▶ [Task]: Print, exactly as they stand, the lines below from the one that has "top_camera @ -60" to the one that has "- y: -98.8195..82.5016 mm", inclusive, leaving out the pictures.

*** Block opens ***

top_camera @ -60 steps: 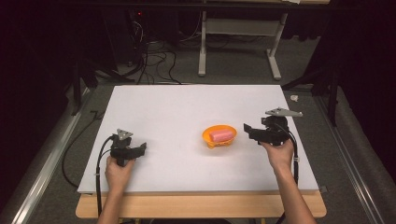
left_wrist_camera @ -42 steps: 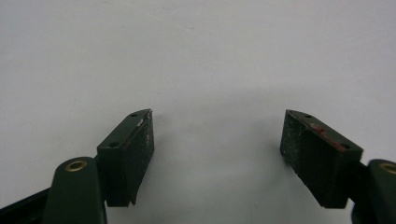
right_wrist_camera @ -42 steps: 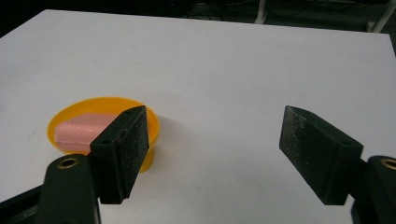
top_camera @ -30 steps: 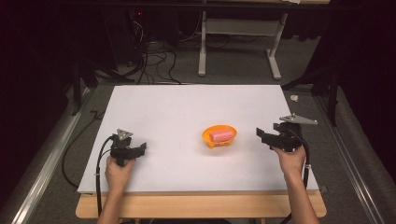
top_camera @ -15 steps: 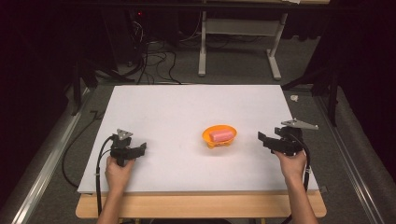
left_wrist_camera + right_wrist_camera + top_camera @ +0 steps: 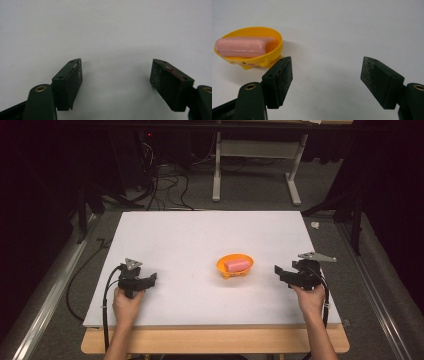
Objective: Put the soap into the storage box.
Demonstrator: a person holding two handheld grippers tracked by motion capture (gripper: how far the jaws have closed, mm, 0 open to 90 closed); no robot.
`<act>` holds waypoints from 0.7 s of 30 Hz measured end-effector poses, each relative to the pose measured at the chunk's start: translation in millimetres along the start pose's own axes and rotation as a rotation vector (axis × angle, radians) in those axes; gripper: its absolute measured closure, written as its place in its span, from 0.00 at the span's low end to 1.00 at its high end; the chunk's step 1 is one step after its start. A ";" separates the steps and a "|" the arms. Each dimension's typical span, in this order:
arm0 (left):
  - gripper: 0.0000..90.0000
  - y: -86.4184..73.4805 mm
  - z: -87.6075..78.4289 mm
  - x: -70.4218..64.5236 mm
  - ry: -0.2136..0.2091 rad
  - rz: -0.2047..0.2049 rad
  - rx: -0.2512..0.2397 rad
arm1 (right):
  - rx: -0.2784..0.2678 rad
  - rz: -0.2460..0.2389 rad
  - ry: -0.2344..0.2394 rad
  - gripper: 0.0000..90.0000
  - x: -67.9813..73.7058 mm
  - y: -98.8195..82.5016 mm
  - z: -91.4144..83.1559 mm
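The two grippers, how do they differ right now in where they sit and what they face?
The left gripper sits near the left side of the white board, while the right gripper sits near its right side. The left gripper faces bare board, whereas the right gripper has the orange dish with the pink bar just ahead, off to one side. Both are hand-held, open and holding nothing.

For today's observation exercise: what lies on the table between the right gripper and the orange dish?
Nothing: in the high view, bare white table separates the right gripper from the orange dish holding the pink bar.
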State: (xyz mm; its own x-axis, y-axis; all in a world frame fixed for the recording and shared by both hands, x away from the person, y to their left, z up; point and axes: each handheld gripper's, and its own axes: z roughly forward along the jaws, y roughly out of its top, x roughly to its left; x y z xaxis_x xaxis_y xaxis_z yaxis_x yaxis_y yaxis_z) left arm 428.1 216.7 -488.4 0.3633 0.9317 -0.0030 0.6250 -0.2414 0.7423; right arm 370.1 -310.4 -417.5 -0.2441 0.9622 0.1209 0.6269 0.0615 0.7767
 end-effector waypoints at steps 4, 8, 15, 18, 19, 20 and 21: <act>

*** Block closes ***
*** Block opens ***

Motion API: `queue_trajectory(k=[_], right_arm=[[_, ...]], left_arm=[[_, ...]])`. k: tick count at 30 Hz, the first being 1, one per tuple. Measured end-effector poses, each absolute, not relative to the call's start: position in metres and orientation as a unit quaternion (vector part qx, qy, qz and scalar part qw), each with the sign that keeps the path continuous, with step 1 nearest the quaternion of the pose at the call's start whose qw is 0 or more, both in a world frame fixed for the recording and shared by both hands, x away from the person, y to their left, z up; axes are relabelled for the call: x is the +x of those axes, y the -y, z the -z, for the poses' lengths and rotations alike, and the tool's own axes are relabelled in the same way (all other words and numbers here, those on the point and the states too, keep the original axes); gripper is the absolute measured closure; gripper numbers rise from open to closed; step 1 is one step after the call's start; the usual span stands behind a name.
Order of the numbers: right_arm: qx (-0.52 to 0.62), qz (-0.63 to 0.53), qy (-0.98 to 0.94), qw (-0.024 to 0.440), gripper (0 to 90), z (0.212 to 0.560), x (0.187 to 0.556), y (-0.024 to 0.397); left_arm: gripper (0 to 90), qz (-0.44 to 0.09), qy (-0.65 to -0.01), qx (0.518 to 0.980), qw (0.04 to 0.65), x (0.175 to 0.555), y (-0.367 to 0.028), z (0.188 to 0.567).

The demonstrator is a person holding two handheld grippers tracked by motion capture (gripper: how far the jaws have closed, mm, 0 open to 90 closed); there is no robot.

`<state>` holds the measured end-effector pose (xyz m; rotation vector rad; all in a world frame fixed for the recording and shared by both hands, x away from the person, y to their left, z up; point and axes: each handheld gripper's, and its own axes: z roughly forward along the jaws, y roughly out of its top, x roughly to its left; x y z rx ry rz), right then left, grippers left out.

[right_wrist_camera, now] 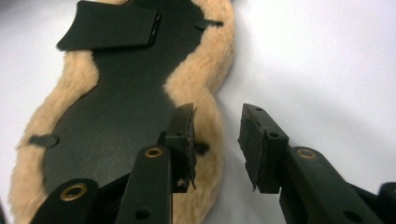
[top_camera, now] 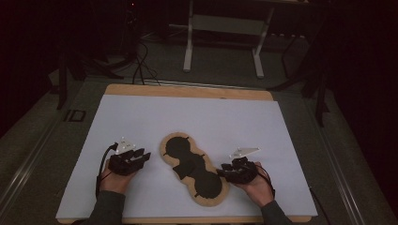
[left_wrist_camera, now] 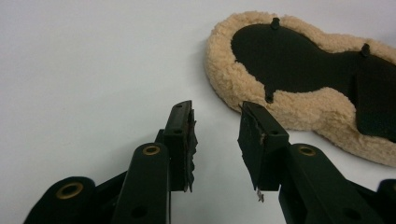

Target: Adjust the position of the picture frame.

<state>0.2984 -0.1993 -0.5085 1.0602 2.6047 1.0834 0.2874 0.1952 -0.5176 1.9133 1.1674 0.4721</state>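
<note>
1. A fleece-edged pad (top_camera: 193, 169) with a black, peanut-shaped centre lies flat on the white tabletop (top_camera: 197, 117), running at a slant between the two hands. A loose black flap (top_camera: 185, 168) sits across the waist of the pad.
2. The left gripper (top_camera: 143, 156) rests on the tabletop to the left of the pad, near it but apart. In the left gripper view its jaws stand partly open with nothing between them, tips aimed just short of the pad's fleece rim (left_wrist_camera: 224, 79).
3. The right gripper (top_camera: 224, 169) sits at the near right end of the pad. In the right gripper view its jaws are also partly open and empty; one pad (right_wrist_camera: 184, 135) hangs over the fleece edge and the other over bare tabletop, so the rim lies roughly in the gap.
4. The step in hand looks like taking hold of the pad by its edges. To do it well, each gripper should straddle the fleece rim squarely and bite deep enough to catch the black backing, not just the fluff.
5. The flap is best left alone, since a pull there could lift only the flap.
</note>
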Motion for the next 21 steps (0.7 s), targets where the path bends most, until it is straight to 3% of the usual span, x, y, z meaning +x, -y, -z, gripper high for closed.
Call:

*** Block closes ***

▶ [Result below]:
top_camera @ -60 steps: 
left_wrist_camera @ -42 steps: 
right_wrist_camera @ -42 steps: 
top_camera @ -30 steps: 
top_camera @ -15 steps: 
left_wrist_camera + right_wrist_camera + top_camera @ +0 steps: 
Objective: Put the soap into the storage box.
Demonstrator: a person holding two handheld grippers tracked by motion capture (gripper: how far the jaws have closed, mm, 0 open to 90 closed); no robot.
`<act>` holds waypoints from 0.7 s of 30 Hz measured end-effector poses, each relative to the pose measured at the chunk's start: translation in millimetres along the start pose's own axes and rotation as a rotation vector (axis × angle, radians) in those axes; gripper: its absolute measured closure, written as its place in its span, from 0.00 at the span's low end to 1.00 at its high end; the chunk's step 1 is one step after its start. A ";" separates the steps and a "|" the arms. Each dimension's typical span, in this order:
arm0 (left):
  - gripper: 0.0000..90.0000
  - y: -86.4184..73.4805 mm
  - z: -87.6075..78.4289 mm
  - x: -70.4218..64.5236 mm
  - ry: -0.2136..0.2091 rad
  - rz: -0.2047..0.2049 rad
  - rx: -0.2512..0.2397 rad
arm1 (right):
  - rx: -0.2784..0.2678 rad
  - rz: -0.2460..0.2389 rad
  - ry: -0.2344..0.2394 rad
  - gripper: 0.0000..90.0000
  - x: -67.9813..73.7058 mm
  - y: -98.8195..82.5016 mm

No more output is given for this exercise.